A restructuring provision of $1.57 million after tax has been made for the Hurricane Wire business which will be completed in the second half of our financial year thus reducing the reported profit to $8.566 million.
Although sales increased by $16.06 million to $245.55 million, gross profit was adversely affected primarily due to steel price volatility and competitive pressures leading to margin erosion during the period.
The Company also announced that a fully imputed interim dividend of 9 cents per share will be paid on 31 March 2008.
The financial result represents an estimated year end EBIT return on average funds employed of 18% and 16% after tax return on average shareholders funds.
Market Conditions
In commenting on the Company’s operations, the Chief Executive Officer, Mr Nick Calavrias, said,
The Company’s three Key market segments of, Construction, Manufacturing and the Rural sector all suffered to a varying degree as the combination of exchange rate volatility, high interest rates and reduced growth in consumer spending slowed the economy.
The manufacturing sector had to contend with a volatile currency and the rising cost of doing business while the commercial construction sector was affected by escalating finance costs.
Construction of residential housing is on the decline as the cost of servicing mortgages increased substantially at the same time that net immigration has more than halved from the year before.
Although dairy commodity prices increased rapidly during the year, difficult trading conditions remain for sheep and beef farmers.
Performance
Although the value of product sold by the distribution sector was higher than last year, this was influenced to some degree by the higher nickel prices for stainless steel. Volume however remained similar to last year.
Volume processed by the manufacturing sector was slightly up on last year assisted by strong demand for reinforcing products from infrastructure projects. Volume to the rural sector however, was down due to lower expenditure from beef and sheep farmers.
The effect of a volatile New Zealand dollar relative to the US currency continued to adversely affect most business units as the cost of replacement inventory fluctuated, affecting the profit margins for our goods and services.
Outlook
The New Zealand economy is expected to stay soft in the near term as growth in consumer spending slows and business activity copes with increased costs of doing business and a volatile currency.

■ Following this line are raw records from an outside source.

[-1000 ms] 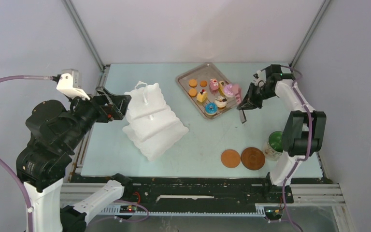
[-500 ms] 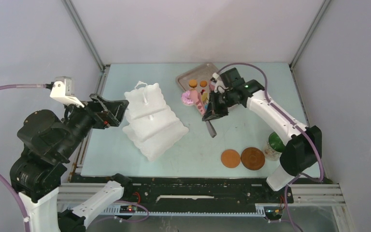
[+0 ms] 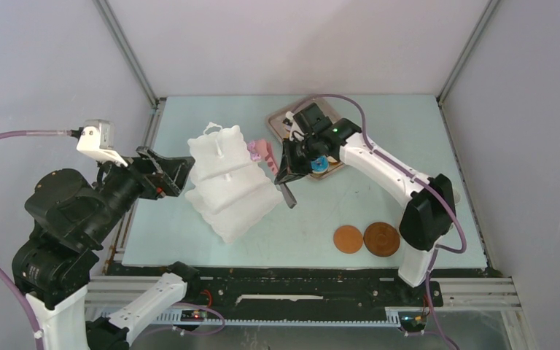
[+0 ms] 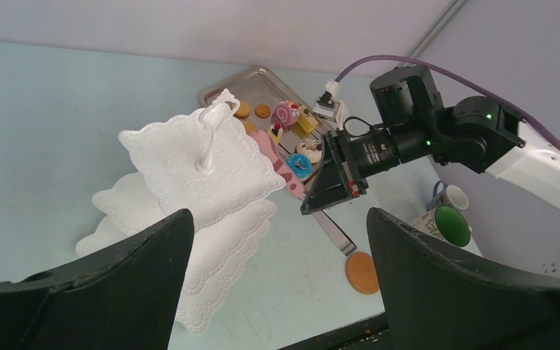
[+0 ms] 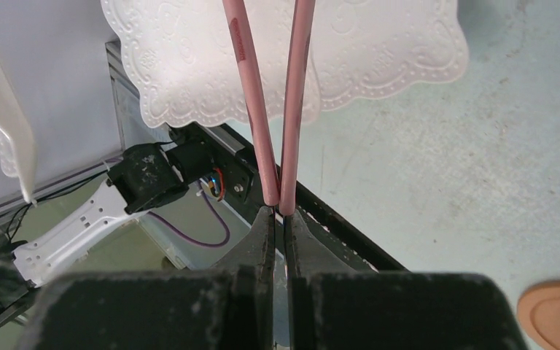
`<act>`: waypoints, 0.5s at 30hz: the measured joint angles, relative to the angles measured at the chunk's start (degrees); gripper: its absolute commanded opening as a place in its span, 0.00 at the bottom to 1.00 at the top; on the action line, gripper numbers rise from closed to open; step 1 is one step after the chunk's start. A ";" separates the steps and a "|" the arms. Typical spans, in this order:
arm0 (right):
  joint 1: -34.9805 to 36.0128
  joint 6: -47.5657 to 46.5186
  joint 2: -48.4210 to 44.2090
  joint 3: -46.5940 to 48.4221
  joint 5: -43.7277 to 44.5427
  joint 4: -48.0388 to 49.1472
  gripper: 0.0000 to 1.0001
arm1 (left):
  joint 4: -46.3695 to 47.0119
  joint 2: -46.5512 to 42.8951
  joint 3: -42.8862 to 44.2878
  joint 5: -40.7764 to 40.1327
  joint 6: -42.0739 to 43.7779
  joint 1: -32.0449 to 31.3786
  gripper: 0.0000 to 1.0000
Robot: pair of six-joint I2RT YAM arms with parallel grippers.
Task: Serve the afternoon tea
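The white three-tier stand (image 3: 230, 179) stands left of centre, and also shows in the left wrist view (image 4: 189, 160). My right gripper (image 3: 284, 168) is shut on the pink tongs (image 3: 268, 154). The tongs carry a pink doughnut (image 3: 254, 149) at the stand's right edge, over the upper tiers. In the right wrist view the tongs (image 5: 270, 109) reach out from my shut fingertips (image 5: 277, 215) over a scalloped tier (image 5: 189, 65). My left gripper (image 3: 171, 169) is open and empty, left of the stand. A blue doughnut (image 3: 319, 163) and other pastries lie on the silver tray (image 3: 277, 120).
Two brown coasters (image 3: 348, 238) (image 3: 381, 238) lie near the front right. The green-lined mug (image 4: 448, 226) and small white cup (image 4: 448, 195) stand at the right edge, behind my right arm. Grey walls close in the table.
My right arm has swung left from the tray to the stand, carrying the tongs and the pink doughnut. My left arm has shifted only slightly.
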 measured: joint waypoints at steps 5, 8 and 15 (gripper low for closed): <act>1.42 0.39 4.09 4.68 -0.76 0.35 0.00 | 0.00 -0.09 0.00 -0.13 0.50 -0.22 0.95; 1.97 0.46 6.27 7.34 -1.46 0.33 0.00 | -0.02 -0.33 0.00 -0.24 0.94 -0.33 0.96; 3.06 0.59 9.55 10.51 -2.73 0.31 0.01 | -0.07 -0.63 0.00 -0.92 1.42 -0.33 0.96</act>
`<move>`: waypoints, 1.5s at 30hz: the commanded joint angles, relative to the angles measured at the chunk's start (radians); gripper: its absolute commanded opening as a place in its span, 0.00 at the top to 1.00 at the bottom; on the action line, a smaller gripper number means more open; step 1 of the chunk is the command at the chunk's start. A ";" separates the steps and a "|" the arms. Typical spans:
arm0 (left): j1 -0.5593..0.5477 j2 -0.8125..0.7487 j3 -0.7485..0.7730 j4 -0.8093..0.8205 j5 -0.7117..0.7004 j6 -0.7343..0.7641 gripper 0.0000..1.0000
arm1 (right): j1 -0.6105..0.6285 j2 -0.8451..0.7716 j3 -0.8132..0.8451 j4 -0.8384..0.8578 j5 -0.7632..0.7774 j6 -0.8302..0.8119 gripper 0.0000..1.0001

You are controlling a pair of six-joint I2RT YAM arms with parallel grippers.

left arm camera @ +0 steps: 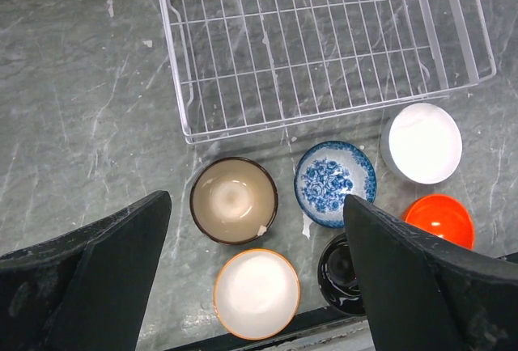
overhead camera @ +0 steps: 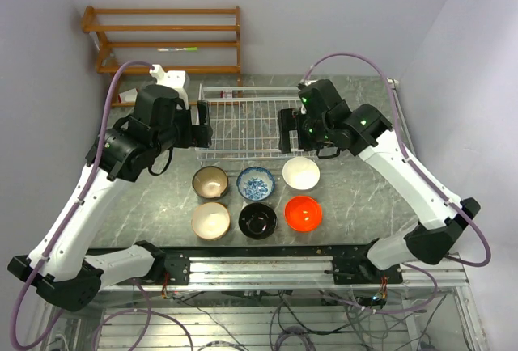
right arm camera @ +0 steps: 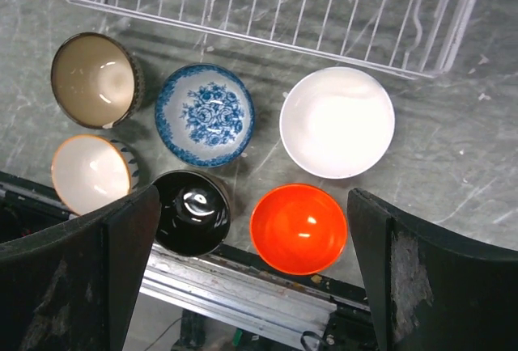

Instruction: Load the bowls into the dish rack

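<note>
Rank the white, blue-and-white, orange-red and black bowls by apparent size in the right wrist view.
1. white bowl, largest.
2. blue-and-white bowl and orange-red bowl: they look about alike, so not ranked.
3. black bowl, smallest.

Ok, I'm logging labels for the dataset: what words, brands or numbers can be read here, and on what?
None can be read.
The pen-like stick on the wooden shelf is too small to show any print.
The blue-and-white bowl carries only a flower pattern, no letters.
</note>
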 commanded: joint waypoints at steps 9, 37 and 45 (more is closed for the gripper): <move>-0.005 0.013 0.049 -0.015 -0.033 0.062 0.01 | 0.001 -0.033 0.013 -0.076 0.054 -0.036 0.00; -0.006 -0.047 0.012 -0.035 -0.039 0.001 0.01 | 0.000 0.073 -0.442 0.346 -0.104 -0.220 0.43; -0.006 -0.051 0.010 -0.048 -0.054 0.015 0.01 | 0.000 0.177 -0.479 0.393 -0.078 -0.259 0.49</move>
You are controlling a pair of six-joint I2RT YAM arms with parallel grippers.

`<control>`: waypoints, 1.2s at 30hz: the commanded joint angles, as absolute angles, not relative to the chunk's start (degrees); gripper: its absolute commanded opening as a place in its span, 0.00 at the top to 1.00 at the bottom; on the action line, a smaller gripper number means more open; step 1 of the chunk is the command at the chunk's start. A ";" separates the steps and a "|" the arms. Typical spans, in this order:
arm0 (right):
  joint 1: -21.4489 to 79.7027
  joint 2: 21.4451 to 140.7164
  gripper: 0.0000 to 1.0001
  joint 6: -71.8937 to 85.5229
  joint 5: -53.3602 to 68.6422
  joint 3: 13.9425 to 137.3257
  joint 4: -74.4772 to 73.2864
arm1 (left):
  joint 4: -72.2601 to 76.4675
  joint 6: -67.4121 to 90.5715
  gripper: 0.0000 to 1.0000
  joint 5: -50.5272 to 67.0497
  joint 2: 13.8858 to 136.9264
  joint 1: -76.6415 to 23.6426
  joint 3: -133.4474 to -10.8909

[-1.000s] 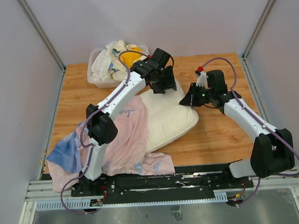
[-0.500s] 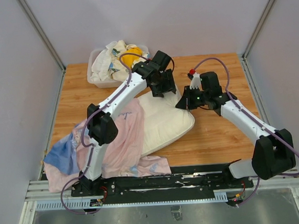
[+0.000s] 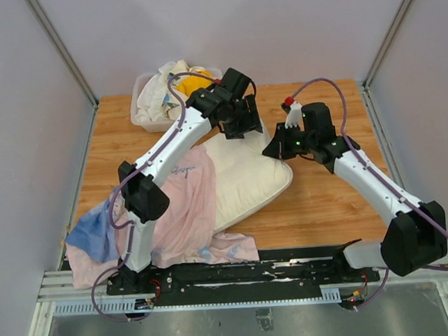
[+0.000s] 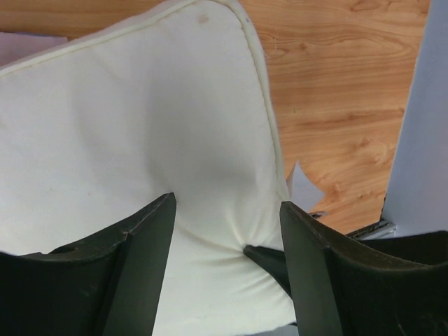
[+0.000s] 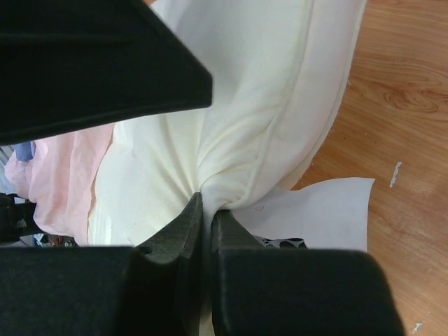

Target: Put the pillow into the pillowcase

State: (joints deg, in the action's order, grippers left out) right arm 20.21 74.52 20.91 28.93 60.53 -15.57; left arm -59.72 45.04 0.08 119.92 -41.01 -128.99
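Presently we list one plain cream-white padded pillow (image 3: 248, 178), lying on the wooden table (image 3: 334, 199), its left side against the thin pale pink and blue fabric pillowcase (image 3: 184, 209). Right gripper (image 5: 206, 204): fingers clenched on a fold at the pillow's right edge. Left gripper (image 4: 227, 206): fingers spread apart above the pillow's far end, cushion showing between them; whether they touch it, we cannot tell.

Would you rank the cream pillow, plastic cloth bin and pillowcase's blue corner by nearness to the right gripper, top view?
1. Cream padded pillow: pinched by right gripper.
2. Translucent plastic cloth bin: far left.
3. Pillowcase's blue corner: near left.
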 commanded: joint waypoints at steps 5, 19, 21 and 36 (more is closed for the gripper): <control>21.36 78.40 0.99 21.98 30.56 58.12 -9.23 | -59.86 45.59 0.34 -2.56 116.91 -41.57 -126.56; 20.48 82.24 0.99 24.38 28.72 52.99 -5.91 | -57.62 46.76 0.36 -13.18 99.80 -42.63 -100.16; 20.20 83.07 0.99 24.52 28.95 53.29 -5.81 | -57.44 48.32 0.36 -15.20 93.91 -42.63 -92.20; 19.43 86.23 0.99 24.65 30.03 55.21 -5.81 | -52.97 59.74 0.37 -14.17 70.50 -42.92 -56.00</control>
State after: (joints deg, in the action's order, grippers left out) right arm 20.05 86.28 24.23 27.35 53.08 -6.85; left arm -56.86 56.18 -14.22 71.29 -42.57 -61.89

Dairy farmers will benefit this year from the rapid rise in world commodity prices for dairy products adding an extra $3billion to the economy, however, the outlook for beef and lamb farmers is not as rosy.
Although the construction of residential housing is slowing, commercial activity and infrastructure projects relating to the 2011 Rugby World Cup are expected to provide a welcome boost to the commercial construction sector later in the year.
International steel prices and supply volatility have been key issues that have impacted on the Company’s financial results these past few years.
Substantial price increases for input costs to make steel, such as iron ore, coal and scrap metal coupled with an increased global demand for steel products are once again pushing the price of replacement steel inventory up.
As a result of this, the domestic price of steel products will increase substantially as new inventory arrives with the expectation of further increases to follow, as the year progresses.
Domestic economic growth is under significant risk in the year ahead as consumers adjust to the correction in the housing market. Exports could also come under threat if the weak American economy spreads to Europe and Asia.
Provided that the economy does not slow further, the Company is comfortable with the guidance provided at the Annual Meeting that the second half profit will be in line with last year’s comparable period.
In summary, trading conditions are expected to remain tough in the short term with some upside prospect late in calendar year 2008.